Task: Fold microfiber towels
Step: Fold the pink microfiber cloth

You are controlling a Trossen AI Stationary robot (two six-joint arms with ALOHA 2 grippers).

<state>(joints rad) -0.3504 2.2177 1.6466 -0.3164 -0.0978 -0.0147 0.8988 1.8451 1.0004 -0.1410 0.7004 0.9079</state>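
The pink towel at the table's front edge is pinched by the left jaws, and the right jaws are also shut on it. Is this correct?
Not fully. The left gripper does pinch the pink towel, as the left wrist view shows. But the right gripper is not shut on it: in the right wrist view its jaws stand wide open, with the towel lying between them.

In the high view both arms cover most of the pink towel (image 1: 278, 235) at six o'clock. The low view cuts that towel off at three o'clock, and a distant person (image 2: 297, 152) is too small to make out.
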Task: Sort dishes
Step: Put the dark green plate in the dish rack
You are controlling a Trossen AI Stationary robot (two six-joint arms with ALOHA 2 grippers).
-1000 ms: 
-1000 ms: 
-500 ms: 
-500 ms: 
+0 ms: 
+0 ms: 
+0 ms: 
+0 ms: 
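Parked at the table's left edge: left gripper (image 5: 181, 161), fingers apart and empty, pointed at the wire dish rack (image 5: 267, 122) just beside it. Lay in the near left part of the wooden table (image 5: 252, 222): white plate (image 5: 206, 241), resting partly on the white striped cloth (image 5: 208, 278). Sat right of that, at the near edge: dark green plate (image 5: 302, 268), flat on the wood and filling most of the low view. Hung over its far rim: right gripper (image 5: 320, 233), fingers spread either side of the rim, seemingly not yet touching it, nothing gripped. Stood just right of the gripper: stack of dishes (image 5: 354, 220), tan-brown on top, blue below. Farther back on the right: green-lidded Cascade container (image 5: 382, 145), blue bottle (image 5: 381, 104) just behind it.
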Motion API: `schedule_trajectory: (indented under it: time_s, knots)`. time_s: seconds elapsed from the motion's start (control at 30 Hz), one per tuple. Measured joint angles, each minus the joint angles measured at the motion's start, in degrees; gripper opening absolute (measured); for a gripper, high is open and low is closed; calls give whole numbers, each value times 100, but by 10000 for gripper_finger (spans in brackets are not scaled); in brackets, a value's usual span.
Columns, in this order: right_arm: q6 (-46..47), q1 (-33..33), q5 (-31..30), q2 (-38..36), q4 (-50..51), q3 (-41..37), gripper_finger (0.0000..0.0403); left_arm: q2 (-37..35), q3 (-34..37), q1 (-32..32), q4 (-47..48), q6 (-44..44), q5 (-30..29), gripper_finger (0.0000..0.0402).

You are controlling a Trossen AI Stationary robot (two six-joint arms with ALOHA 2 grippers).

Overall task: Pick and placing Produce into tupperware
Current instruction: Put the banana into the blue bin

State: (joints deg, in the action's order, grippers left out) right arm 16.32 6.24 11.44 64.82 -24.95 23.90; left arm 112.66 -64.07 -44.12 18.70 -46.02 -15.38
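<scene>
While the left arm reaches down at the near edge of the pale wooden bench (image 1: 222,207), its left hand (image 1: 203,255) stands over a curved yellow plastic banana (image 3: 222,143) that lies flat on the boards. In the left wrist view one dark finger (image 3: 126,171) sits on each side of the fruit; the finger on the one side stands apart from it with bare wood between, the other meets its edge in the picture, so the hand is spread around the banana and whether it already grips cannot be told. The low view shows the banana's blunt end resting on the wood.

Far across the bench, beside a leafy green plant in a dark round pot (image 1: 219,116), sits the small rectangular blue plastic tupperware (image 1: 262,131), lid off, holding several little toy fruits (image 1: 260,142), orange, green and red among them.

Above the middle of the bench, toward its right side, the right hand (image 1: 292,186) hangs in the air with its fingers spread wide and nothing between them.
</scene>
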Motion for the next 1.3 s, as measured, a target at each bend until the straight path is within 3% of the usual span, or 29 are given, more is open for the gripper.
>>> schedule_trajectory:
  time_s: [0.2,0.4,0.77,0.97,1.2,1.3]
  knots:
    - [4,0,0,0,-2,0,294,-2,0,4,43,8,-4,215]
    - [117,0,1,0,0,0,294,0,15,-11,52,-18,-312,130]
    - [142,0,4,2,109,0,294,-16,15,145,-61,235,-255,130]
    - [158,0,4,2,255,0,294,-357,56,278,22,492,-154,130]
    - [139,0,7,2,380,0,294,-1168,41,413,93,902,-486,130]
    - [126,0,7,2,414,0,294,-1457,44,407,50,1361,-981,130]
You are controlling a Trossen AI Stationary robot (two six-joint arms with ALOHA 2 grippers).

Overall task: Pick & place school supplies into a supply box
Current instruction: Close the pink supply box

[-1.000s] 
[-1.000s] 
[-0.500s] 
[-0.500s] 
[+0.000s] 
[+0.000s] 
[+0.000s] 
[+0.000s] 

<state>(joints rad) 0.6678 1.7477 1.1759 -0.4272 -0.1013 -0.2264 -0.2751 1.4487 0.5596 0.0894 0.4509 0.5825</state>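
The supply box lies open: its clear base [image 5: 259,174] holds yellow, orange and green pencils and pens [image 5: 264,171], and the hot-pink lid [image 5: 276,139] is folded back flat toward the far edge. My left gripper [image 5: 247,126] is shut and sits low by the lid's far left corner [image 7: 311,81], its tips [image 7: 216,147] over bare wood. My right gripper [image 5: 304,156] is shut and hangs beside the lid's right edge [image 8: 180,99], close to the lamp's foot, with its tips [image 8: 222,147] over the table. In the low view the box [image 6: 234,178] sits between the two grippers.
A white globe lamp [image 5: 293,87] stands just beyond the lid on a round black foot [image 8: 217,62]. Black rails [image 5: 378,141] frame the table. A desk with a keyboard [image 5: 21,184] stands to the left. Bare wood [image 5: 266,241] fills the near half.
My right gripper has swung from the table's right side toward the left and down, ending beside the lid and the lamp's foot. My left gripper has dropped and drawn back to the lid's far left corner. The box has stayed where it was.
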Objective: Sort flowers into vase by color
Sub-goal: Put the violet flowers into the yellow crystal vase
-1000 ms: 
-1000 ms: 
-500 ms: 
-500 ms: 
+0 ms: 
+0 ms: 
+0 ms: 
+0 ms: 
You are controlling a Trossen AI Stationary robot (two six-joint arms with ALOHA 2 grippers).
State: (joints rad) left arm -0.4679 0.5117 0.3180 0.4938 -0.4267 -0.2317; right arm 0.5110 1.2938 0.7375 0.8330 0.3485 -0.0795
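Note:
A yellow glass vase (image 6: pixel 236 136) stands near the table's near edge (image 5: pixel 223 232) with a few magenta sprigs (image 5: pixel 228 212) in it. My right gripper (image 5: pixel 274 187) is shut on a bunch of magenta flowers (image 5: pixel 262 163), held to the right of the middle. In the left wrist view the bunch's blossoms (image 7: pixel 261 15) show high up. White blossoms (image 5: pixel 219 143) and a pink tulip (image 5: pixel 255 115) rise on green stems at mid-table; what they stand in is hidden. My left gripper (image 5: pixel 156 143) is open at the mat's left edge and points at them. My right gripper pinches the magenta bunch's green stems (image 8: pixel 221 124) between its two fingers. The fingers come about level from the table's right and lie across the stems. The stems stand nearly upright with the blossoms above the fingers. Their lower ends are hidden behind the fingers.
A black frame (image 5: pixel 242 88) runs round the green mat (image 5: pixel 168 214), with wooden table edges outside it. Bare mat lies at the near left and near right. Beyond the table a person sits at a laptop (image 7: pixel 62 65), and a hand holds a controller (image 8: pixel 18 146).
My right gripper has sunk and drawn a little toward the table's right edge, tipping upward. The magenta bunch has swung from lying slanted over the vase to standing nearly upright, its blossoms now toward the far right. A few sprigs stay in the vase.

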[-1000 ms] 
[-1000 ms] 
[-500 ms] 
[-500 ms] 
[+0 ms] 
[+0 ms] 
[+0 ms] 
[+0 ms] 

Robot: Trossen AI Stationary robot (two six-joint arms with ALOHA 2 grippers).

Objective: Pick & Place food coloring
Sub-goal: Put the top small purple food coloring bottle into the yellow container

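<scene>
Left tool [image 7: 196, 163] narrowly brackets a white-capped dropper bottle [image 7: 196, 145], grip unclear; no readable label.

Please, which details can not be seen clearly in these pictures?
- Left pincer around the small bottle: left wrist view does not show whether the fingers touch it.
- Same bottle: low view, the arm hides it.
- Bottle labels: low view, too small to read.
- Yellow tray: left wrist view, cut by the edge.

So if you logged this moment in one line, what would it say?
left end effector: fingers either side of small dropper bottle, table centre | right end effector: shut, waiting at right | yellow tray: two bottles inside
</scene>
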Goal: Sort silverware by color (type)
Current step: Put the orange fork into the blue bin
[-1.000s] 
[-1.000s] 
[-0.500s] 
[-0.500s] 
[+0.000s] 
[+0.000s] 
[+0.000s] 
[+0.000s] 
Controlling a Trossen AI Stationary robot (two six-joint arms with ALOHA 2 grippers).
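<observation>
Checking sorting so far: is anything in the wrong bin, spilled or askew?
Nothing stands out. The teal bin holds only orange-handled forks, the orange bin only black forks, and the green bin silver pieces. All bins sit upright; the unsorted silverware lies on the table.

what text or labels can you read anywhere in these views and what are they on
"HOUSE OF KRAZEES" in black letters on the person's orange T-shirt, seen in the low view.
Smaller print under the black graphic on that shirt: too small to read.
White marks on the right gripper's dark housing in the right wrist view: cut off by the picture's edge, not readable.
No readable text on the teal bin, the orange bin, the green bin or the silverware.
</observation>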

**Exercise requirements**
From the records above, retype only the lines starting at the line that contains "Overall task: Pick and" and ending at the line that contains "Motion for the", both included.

**Answer section**
Overall task: Pick and placing Produce into tupperware
Current instruction: Put the banana into the blue bin

State: (joints deg, in the action's order, grippers left out) right arm 16.32 6.24 11.44 64.82 -24.95 23.90; left arm 112.66 -64.07 -44.12 18.70 -46.02 -15.38
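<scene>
While the left arm reaches down at the near edge of the pale wooden bench (image 1: 222,207), its left hand (image 1: 203,255) stands over a curved yellow plastic banana (image 3: 222,143) that lies flat on the boards. In the left wrist view one dark finger (image 3: 126,171) sits on each side of the fruit; the finger on the one side stands apart from it with bare wood between, the other meets its edge in the picture, so the hand is spread around the banana and whether it already grips cannot be told. The low view shows the banana's blunt end resting on the wood.

Far across the bench, beside a leafy green plant in a dark round pot (image 1: 219,116), sits the small rectangular blue plastic tupperware (image 1: 262,131), lid off, holding several little toy fruits (image 1: 260,142), orange, green and red among them.

Above the middle of the bench, toward its right side, the right hand (image 1: 292,186) hangs in the air with its fingers spread wide and nothing between them.
</scene>
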Motion for the next 1.3 s, as measured, a target at each bend until the straight path is within 3% of the usual span, or 29 are given, more is open for the gripper.

The given output is the complete response.